Reliable control of the "overspray" of aerosol jet printing is one of the key conditions for the stable preparation of high-performance, highly integrated conformal electronics by aerosol jet printing. The direct method of controlling "overspray" is to The ink particles in the process are fully focused to suppress the drift and dispersion of ink particles. At present, there are three main methods of focusing on aerosol ink flow:

Method 1, adjust the flow rate of carrier gas and sheath gas: the role of carrier gas is to transport the aerosol ink to the nozzle, and determine the distribution and movement state of aerosol ink particles before spraying; the role of sheath gas is to The aerosol ink particles are focused and ejected, so the focusing effect of the ink flow can be controlled by adjusting the flow rate of the sheath gas and the carrier gas;

Method 2. Adjust the ink channel structure inside the nozzle: the complexity of the micro-geometric structure inside the nozzle increases the uncertainty of the dispersion of ink particles in the injection channel. Adjusting the geometric structure of the ink channel inside the nozzle can realize the ink flow morphology and ink The adjustment of particle focusing degree to reduce the uncertainty of ink particle drift and dispersion during jetting;

Method 3: Apply magnetic radiation force to the magnetic metal ink particles to focus by applying an external magnetic field: set a magnetic field outside the aerosol printing system, apply magnetic radiation force to the magnetic metal ink particles, and cause the ink particles to move radially, thereby realizing ink printing. Flow focus.

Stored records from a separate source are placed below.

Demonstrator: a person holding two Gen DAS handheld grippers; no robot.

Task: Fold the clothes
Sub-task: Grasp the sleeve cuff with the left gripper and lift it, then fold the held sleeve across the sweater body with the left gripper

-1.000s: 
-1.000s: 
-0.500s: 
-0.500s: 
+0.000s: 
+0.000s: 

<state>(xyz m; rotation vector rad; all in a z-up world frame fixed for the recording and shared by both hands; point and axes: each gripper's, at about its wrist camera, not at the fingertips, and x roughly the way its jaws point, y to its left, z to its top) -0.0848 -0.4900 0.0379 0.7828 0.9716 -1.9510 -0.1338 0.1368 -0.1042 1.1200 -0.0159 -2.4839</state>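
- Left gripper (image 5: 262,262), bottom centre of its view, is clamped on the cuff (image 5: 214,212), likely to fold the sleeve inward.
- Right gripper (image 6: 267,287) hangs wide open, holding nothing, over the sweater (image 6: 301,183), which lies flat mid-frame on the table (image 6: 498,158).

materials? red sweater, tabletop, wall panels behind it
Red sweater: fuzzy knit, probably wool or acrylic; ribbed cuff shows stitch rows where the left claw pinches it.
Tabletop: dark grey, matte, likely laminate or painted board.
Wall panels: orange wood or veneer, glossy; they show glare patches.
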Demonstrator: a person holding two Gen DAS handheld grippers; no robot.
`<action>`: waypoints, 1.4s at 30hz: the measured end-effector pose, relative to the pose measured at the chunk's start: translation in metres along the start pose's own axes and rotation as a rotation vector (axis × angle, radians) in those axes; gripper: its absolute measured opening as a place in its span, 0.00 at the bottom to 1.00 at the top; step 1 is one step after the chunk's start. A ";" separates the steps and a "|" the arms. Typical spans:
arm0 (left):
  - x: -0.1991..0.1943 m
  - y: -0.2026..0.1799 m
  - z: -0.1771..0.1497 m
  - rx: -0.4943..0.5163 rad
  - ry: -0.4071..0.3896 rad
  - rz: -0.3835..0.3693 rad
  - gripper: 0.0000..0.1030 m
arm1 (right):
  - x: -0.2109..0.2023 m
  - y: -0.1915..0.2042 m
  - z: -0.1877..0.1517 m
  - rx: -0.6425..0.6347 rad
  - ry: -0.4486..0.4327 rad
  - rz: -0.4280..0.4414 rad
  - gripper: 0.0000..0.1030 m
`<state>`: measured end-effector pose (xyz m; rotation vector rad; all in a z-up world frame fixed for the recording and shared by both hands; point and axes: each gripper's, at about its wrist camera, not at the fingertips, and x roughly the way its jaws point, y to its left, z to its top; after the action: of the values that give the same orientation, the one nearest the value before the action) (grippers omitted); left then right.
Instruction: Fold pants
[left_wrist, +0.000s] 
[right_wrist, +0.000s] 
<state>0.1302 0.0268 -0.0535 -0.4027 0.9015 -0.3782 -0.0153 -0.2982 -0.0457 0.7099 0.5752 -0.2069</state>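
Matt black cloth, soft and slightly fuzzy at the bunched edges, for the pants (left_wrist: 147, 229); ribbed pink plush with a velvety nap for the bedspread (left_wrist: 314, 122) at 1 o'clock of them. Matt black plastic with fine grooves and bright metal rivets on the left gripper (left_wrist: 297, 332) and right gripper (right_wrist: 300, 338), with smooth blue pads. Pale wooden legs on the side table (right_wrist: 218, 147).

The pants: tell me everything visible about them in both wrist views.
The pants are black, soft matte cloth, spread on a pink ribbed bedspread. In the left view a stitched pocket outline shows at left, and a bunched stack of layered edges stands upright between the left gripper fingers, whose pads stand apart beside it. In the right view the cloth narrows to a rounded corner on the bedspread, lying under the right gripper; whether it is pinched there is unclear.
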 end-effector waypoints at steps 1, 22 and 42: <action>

Although the aerosol ink particle focusing method described above can achieve a certain degree of focusing optimization effect, there are certain disadvantages in practice. Method 1 and method 2 can only achieve qualitative focusing optimization, because of the diversity of physical properties of ink materials, the particularity and unknowns of inks selected for practical applications, and the relationship between physical properties of inks and carrier gas, sheath gas flow, and jet channel geometry The relationship between the two methods is extremely complicated, and the quantitative analysis is not clear. Therefore, it is difficult to achieve quantitative focusing of aerosol ink particles by method 1 and method 2, so it is difficult to achieve reliable and quantitative control of "overspray". Method three has a strong dependence and selectivity on the physical properties of the ink material being focused, so there are certain limitations in ink selection and printing planning based on this method in practical applications.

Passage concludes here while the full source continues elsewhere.